Wie können sich christliche Krankenhäuser unter diesen Bedingungen profilieren? Was macht sie für Patienten zum Krankenhaus ihrer Wahl? Radbruch stellte dazu klar: "Die Menschen kommen nicht zu uns, weil wir evangelisch oder katholisch sind." Sie kämen, weil sie gute fachliche Qualität erwarteten - und außerdem menschliche Zuwendung. Und beim letzten Aspekt könnten die christlichen Häuser punkten, denn laut Radbruch ist dies weniger eine Frage des Personalschlüssels als vielmehr der "Haltung der Beschäftigten". Zugleich sei dies eine besondere Schwierigkeit für die Geschäftsleitungen, denn "Haltung", ein gemeinsamer spirit der Belegschaft, sei nicht durch herkömmliche Managementmethoden zu erzielen.
Als einen Vorzug christlicher Krankenhäuser stellte Ansgar Veer vom katholischen Krankenhausverband KKVD heraus, dass sie mit ihren Gewinnen keine share-holder-values bedienten. "Wir investieren unsere Gewinne in unsere Einrichtungen." Damit fließe das Geld zurück an Patienten und Beschäftigte.
Laumann machte den Kliniken einen weiteren Vorwurf: "Viele fürchten Transparenz wie der Teufel das Weihwasser." Er wünsche sich mehr Internetauftritte von Krankenhäusern, in denen sie ihre Qualität in nachvollziehbarer Weise und für Laien verständlich darstellten.

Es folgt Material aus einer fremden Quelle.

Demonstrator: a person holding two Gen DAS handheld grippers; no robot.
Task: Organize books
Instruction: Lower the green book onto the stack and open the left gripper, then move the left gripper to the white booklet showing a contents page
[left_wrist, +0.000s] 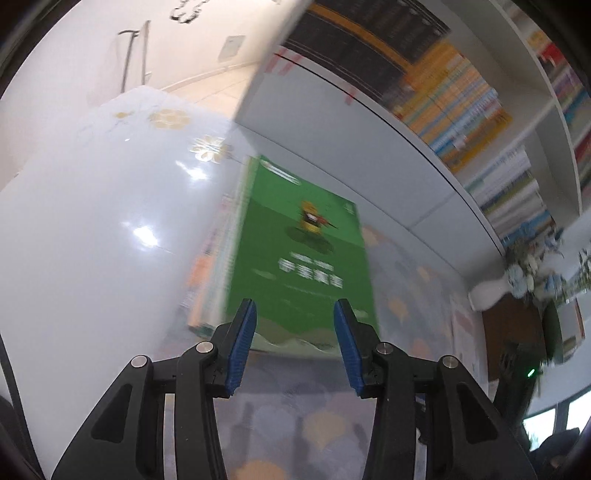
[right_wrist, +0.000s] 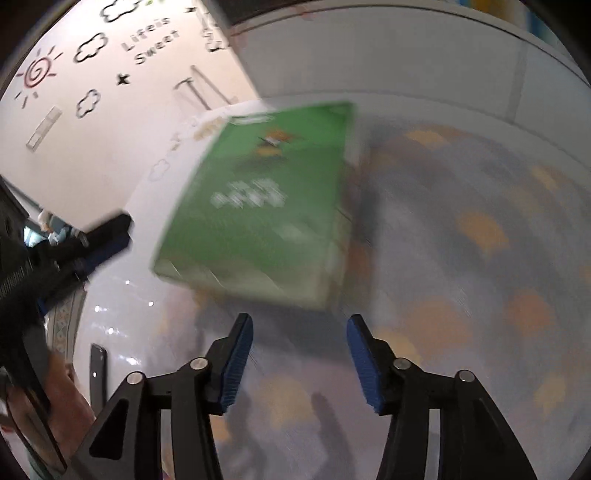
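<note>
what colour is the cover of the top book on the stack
Green cover, with a small yellow-and-black figure; clearest in the left wrist view.

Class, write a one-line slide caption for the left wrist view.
Open left gripper hovers over a green book topping a stack on the table.

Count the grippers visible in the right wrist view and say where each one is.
2. The right gripper fills the bottom centre, jaws open and empty, just short of the green book. The left gripper reaches in from the left edge; only part of it shows.

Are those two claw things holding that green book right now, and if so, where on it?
No. Both the left gripper and right gripper have their jaws open, empty. The green book lies on the table.
</note>
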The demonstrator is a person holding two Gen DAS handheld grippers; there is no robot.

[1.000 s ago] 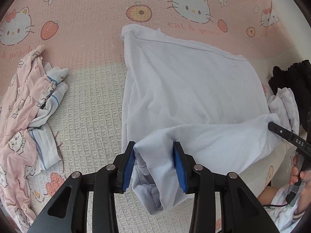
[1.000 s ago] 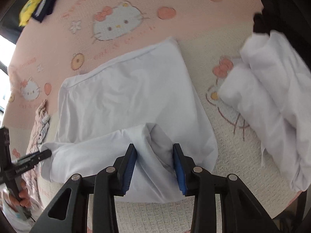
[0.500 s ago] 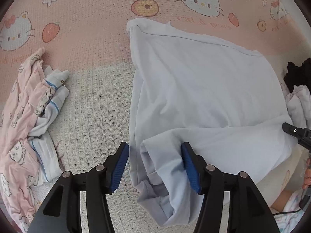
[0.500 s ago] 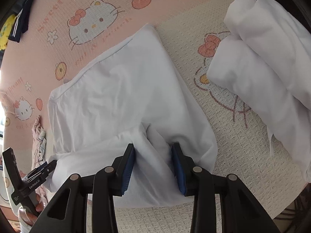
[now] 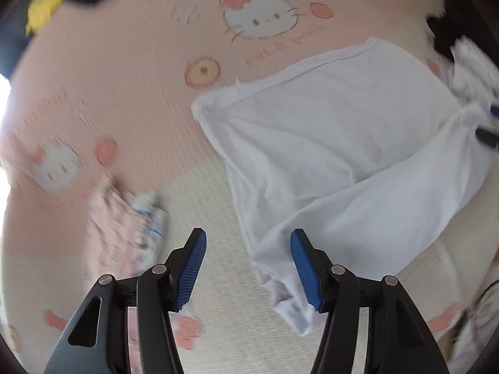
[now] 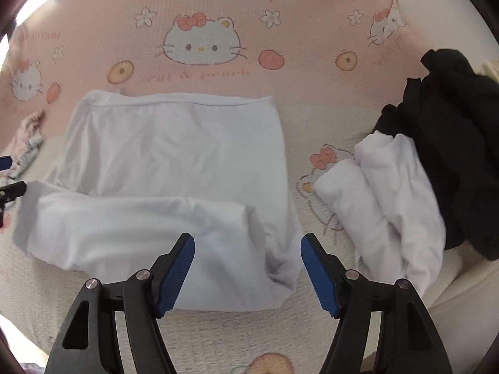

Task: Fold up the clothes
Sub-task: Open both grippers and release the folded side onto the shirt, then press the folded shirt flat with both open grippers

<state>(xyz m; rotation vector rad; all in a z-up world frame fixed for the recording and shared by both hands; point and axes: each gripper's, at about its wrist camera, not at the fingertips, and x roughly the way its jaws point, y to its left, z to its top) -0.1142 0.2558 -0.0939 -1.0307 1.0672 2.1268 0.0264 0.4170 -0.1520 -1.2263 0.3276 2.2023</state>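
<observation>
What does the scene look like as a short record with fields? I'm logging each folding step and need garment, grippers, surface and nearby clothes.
garment: pale shirt lying on the bed, near edge folded over into a band
left gripper: open, jaws have just been opening; shirt's corner beside one pad, not pinched
right gripper: open, jaws have just been opening, above the fold
surface: pink cat-print blanket
nearby: white bundle, black clothes, pink garment

Soft daylight, blown-out glare at left edges — left wrist view motion-blurred, right wrist view sharper; fisheye bending, dark corner vignette.
</observation>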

Und für ihre Lobby, die Krankenhausgesellschaft, hatte er auch noch einen Rat: Sie solle nicht ständig jammern. "Denn wer ständig jammert, dem glaubt man nicht."
Es gab auch Einigkeit zwischen dem Politiker, der AOK und den Klinikvertretern: nämlich in der Klage über den Investitionsstau. Die Bundesländer, die nach dem Gesetz für die Investitionsfinanzierung zuständig sind, verweigerten hier seit Jahren die Mittel. Dies habe zur Folge, dass die Kliniken Geld für Sanierungszwecke ausgeben, das ihnen dann an anderer Stelle fehlt.
Ein Defizitbereich soll nun mit dem Krankenhausstrukturgesetz ab 2017 angegangen werden: Die Behandlung der vielen Notfälle, die Krankenhäuser aufnehmen, weil sie von den ambulant tätigen Ärzten nicht ausreichend versorgt werden, wird ab 2017 höher vergütet.